Exercise data
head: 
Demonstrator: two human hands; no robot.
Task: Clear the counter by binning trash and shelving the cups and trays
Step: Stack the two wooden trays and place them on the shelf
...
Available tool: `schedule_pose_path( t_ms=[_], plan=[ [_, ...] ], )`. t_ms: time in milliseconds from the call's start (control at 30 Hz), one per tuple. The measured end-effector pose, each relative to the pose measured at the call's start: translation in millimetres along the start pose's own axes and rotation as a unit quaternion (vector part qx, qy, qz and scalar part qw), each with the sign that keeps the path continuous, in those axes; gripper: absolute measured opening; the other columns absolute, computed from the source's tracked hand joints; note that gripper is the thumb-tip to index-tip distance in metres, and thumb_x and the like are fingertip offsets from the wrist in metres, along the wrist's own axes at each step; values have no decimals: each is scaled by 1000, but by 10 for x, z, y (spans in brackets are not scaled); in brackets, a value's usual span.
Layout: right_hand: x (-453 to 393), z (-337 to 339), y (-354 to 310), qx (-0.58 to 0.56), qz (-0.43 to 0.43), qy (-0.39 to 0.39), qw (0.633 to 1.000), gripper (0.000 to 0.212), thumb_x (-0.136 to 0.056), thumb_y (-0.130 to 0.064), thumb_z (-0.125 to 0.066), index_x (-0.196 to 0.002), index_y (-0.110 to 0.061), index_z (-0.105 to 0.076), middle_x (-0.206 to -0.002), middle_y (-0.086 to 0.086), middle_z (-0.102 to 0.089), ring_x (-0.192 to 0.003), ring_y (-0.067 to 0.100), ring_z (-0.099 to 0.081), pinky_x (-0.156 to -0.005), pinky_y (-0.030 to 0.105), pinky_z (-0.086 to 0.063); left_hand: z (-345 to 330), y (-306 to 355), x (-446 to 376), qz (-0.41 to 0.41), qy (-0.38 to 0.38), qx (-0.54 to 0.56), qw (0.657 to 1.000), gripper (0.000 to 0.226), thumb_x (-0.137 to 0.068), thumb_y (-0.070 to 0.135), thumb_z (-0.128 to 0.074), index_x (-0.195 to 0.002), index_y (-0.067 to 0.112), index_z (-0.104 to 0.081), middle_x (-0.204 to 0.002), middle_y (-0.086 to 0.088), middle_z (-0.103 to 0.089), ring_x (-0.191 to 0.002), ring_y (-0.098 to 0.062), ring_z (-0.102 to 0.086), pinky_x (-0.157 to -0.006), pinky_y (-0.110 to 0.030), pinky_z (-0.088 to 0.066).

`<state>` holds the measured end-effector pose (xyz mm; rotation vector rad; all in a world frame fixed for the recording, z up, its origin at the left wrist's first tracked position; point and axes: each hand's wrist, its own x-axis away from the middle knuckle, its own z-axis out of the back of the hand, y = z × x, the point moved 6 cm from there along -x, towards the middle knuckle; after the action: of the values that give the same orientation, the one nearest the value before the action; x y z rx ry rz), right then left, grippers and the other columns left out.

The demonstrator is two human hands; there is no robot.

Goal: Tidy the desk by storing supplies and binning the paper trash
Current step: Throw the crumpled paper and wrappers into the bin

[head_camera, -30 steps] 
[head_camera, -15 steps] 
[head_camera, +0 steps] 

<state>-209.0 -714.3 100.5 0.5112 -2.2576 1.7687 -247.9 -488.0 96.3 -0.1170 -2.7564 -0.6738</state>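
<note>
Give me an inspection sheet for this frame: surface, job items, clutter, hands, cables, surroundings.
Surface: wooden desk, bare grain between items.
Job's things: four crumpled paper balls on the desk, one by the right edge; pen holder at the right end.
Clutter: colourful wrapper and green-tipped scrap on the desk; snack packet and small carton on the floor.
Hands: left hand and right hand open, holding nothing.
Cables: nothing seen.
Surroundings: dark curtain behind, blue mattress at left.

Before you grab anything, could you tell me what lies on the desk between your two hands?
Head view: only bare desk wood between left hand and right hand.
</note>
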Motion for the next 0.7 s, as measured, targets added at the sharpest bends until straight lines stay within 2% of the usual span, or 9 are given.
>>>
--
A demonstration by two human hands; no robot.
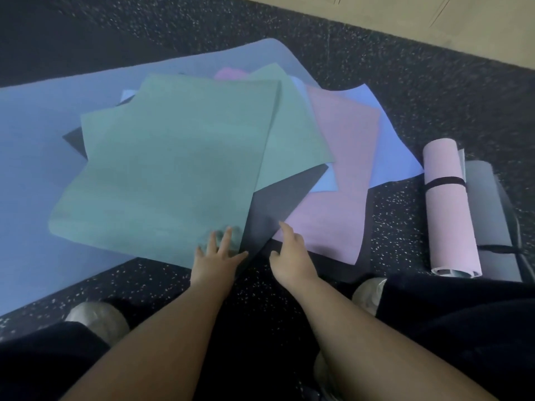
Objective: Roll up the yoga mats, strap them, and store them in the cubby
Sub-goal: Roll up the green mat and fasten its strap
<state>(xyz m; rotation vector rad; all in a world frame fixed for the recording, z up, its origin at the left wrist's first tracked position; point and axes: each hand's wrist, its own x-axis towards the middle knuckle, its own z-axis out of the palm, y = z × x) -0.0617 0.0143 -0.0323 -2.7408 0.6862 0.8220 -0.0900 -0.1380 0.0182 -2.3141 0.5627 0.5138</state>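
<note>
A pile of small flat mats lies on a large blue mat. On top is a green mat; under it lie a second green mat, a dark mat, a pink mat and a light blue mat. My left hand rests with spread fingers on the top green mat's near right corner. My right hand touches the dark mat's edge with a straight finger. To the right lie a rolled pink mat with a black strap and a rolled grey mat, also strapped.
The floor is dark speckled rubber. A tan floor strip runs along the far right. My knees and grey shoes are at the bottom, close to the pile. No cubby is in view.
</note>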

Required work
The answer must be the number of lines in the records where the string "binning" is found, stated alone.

Completed task
2